Computerized Cognitive Tests May Help Assess Patient Cognitive Function After Brain Injury
Two new devices that may help doctors assess patient cognition have been approved for marketing
The U.S. Food and Drug Administration (FDA) has allowed marketing to go forward for two new devices that can help doctors to assess patient cognitive function after a suspected brain injury or concussion.
The devices, known as the Immediate Post-Concussion Assessment and Cognitive Testing (ImPACT) and ImPACT Pediatric, are the first devices of their kind to be approved for marketing. They are intended to be part of the medical evaluation performed by doctors when assessing patients for signs and symptoms of head injuries.
Although they are meant to be part of the assessment process, the devices are not meant to be used to diagnose concussions or determine correct treatments on their own. They are rather intended to test a patient's cognitive skills that could be affected by head injuries, such as word memory and recognition as well as reaction time. The results of the tests are then compared to a control database matched to the patient's age or, if available, the patients' baseline scores before receiving the injury.
"These devices provide a useful new tool to aid in the evaluation of patients experiencing possible signs of a concussion, but clinicians should not rely on these tests alone to rule out a concussion or determine whether an injured player should return to a game," said Carlos Peña, Ph.D., M.S., director of the division of neurological and physical medicine devices at the FDA's Center for Devices and Radiological Health.
ImPACT software is meant to be used by patients aged 12 through 59 and will run on a desktop or a laptop; ImPACT Pediatric runs on an iPad and is designed for children aged five through 11. Only a licensed healthcare professional should run a test and interpret its results.
The U.S. Centers for Disease Control and Prevention estimates that more than two million visits to the emergency room every year are due to traumatic brain injuries, and that such injuries play a part in the deaths of more than 50,000 Americans.
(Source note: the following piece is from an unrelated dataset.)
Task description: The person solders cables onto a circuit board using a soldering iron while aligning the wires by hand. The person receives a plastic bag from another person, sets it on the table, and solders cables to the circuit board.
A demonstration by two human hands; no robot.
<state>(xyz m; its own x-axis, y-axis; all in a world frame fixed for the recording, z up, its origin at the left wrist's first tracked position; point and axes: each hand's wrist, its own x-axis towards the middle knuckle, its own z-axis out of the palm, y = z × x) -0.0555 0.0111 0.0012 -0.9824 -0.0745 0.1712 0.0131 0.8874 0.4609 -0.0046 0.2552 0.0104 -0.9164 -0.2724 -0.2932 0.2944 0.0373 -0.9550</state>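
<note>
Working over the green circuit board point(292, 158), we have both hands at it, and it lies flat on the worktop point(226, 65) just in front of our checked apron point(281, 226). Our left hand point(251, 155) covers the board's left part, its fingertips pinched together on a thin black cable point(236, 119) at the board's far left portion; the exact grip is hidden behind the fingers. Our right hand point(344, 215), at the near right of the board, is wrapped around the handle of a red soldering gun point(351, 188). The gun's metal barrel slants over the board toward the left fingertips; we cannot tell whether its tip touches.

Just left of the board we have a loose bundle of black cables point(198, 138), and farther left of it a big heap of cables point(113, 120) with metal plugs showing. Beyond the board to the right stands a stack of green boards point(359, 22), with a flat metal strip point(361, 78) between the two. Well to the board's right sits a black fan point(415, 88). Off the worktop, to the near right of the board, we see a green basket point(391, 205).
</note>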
Many such injuries are considered mild, such as concussions.
Device manufacturer ImPACT Applications submitted more than 250 peer-reviewed articles to the FDA, half of which were clinical research studies conducted independently. These articles analyzed the devices' scientific value, including their validity, reliability, and ability, in order to detect evidence of cognitive dysfunction that could be associated with concussive head injuries. These studies, concluded the FDA, provide valid scientific evidence in support of the devices' safety and effectiveness.
The devices were evaluated by the FDA using its de novo classification process, which is a regulatory process designed for first-of-a-kind, low-to-moderate-risk medical devices for which special controls in addition to general controls can be developed in order to provide a reasonable assurance of the devices' safety and efficacy.